On the auspicious Kartika Purnima (full moon day) people of Odisha celebrate 'Bali Jatra' (A voyage to Bali). As the name suggests, this ceremony has an age-old connection with Bali, Indonesia!
On this day both men and women congregate near the Mahanadi river, one of the major rivers of East Central India to offer prayers for the safety of the sailors who started a voyage on this day. Though there aren't any sailors, people make small boats out of paper, banana stems and cork and place diyas (small lamps) on them and float them in the river.
This age-old tradition has an interesting connection with Bali as mentioned earlier, but a lot of people won't be knowing how the festival is linked to Indonesia.
By the end of the second century BC, a lot of Indian sailors, who were aware of the monsoon winds and ocean currents started taking the southern route through the Indian Ocean to reach Indonesia. This voyage started from the brackish water lagoon Chilika Lake in Kalinga (present day Odisha). This voyage was done to obtain spices, pearls, gems, silk, camphor, beeswax and sandalwood from Bali for trading. It took months to complete this trip.
As the sailors started their journey on the auspicious Kartik Purnima day, it was a tradition that women gathered near the river banks to offer prayers for the safe journey of their husbands and other family members.
There is a mention of this tradition in the book, "The Ocean of churn", written by Sanjeev Sanyal. “By the end of the second century BC, Indian mariners appear to have learned enough about the monsoon winds and ocean currents to attempt a more southern route across the Indian Ocean to the islands of Indonesia. Odisha’s Lake Chilika was an important starting point for this voyage,” his narration says.
The trade relations between the Kalinga (now Odisha) and Indonesia were so strong that it is believed that two islands of Indonesia, Java and Bali, got their names from Odia kings!

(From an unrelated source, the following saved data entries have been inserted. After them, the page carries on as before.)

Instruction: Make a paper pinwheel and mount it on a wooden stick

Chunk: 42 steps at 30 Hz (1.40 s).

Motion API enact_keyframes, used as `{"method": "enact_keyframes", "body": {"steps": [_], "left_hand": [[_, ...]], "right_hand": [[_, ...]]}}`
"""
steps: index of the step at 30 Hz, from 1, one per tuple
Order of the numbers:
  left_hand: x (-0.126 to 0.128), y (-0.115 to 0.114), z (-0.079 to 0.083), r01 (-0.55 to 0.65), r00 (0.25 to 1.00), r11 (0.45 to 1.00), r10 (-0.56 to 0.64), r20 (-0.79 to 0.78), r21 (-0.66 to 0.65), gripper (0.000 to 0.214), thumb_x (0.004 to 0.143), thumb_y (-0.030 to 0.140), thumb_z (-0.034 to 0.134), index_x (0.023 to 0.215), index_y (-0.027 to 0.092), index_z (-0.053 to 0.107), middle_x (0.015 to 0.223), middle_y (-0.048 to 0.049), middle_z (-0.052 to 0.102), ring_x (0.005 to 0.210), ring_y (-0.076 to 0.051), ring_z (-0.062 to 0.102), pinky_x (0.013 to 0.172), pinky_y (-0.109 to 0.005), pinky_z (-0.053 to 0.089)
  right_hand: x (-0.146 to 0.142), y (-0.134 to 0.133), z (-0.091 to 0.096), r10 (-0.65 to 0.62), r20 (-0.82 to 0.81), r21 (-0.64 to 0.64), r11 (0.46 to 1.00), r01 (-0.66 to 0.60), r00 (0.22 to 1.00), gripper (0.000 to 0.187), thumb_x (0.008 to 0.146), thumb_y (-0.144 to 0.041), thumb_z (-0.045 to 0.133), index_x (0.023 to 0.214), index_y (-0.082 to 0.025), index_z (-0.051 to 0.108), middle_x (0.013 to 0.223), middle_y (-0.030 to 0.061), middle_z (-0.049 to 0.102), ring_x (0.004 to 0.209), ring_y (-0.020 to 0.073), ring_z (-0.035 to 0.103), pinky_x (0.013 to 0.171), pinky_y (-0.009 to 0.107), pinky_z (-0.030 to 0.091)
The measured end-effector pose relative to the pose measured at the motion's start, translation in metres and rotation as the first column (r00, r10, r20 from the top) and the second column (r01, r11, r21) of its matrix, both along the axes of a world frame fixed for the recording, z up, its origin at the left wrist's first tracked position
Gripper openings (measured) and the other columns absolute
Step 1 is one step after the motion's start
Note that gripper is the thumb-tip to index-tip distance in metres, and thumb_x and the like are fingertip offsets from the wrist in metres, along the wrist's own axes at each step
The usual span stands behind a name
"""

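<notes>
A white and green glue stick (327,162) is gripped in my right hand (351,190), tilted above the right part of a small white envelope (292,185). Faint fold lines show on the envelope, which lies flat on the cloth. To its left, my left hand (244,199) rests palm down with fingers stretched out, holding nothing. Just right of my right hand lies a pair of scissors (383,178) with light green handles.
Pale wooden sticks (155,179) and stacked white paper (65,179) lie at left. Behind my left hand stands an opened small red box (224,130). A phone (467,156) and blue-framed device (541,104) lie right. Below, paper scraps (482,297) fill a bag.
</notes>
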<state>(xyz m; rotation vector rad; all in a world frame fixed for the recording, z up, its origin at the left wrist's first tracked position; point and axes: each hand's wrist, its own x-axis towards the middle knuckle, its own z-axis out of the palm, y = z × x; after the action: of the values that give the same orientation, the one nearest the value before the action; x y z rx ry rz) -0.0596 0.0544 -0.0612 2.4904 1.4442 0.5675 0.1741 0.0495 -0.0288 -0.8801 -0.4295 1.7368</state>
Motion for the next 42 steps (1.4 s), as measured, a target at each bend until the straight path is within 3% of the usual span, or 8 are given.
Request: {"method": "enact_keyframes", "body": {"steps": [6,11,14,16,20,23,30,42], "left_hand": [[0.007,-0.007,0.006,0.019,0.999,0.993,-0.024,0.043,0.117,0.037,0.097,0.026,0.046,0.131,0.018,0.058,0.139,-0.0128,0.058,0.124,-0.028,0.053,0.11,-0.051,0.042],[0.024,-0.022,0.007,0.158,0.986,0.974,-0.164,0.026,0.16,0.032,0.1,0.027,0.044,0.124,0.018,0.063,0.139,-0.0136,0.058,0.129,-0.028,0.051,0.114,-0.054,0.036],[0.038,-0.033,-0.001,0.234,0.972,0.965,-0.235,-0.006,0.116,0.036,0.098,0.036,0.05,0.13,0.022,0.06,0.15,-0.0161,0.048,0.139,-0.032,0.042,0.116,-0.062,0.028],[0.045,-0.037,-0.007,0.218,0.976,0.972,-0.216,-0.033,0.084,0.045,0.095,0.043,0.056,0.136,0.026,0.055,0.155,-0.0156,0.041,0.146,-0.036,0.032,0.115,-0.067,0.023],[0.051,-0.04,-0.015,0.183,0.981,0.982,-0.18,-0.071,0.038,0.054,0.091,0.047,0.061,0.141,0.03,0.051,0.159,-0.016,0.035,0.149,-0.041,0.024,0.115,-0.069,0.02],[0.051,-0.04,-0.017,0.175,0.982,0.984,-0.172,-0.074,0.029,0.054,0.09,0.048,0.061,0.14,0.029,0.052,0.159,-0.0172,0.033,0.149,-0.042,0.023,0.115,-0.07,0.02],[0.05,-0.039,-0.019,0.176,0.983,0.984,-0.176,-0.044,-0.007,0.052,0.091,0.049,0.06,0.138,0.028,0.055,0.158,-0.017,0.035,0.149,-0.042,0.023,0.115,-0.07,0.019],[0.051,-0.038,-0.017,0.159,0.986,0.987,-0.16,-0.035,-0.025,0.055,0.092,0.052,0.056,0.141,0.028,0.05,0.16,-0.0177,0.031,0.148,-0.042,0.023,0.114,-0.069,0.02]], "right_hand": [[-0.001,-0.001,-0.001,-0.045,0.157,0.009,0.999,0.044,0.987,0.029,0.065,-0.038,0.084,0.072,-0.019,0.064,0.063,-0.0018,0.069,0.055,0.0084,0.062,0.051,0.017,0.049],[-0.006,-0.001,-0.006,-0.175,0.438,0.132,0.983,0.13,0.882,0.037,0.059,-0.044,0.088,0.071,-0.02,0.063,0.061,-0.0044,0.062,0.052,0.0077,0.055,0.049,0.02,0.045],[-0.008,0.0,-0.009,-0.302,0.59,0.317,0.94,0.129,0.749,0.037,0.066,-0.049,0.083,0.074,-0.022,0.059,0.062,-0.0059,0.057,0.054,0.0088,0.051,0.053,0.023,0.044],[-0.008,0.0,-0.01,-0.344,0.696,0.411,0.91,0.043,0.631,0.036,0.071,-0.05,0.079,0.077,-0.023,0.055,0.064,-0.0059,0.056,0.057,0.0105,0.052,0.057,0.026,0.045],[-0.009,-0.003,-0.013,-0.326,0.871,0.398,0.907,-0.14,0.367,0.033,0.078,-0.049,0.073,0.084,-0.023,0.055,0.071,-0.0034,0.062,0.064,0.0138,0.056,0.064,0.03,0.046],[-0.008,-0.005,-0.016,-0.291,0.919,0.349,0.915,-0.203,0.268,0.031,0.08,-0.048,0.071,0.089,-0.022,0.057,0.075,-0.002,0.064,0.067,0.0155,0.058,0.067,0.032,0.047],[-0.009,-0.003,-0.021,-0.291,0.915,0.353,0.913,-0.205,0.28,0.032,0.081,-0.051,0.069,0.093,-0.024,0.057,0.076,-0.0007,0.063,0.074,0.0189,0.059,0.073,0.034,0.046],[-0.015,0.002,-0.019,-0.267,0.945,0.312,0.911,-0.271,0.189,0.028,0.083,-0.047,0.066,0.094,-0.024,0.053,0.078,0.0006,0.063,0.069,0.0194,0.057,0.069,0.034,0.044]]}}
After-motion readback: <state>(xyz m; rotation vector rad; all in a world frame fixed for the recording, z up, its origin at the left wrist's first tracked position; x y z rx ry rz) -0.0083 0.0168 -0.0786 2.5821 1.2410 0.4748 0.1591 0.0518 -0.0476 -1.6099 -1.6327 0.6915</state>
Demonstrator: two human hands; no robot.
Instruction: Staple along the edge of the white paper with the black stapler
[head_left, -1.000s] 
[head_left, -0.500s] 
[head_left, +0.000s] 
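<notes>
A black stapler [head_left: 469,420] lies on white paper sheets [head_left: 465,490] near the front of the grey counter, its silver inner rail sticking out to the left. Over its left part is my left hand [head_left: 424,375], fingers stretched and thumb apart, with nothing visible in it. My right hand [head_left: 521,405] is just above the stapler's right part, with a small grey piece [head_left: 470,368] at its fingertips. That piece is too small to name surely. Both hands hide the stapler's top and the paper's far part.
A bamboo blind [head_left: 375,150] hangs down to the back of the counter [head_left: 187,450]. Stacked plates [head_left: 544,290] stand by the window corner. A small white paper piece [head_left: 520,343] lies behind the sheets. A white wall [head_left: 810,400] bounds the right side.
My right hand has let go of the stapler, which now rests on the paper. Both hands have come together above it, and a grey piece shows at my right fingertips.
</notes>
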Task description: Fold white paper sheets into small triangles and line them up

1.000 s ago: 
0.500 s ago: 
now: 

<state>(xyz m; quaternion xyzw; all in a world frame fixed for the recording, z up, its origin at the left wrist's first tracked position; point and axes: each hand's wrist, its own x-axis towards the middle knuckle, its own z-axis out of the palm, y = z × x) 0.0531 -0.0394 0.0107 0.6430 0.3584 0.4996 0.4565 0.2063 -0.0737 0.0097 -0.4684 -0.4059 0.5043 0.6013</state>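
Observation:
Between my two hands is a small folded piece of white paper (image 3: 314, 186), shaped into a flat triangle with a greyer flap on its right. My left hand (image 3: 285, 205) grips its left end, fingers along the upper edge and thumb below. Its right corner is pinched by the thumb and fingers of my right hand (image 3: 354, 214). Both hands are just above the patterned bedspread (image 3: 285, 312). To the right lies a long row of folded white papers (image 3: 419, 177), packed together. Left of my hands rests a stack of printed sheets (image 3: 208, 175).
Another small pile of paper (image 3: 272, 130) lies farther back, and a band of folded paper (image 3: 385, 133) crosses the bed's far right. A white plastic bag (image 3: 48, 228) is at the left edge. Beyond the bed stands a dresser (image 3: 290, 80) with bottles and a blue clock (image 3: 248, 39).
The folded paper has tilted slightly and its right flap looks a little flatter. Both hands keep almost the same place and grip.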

As the port city of Bali was an important trading point for Odisha this festival is known as Bali yatra (or Bali Jatra), which means, 'a voyage to Bali'. Till today, even though the sailing days are over, the voyage is being celebrated with grandeur in the form of a festival with cultural events on the banks of the river Mahanadi to commemorate yesteryear’s prayerful farewell for the sailors from the land.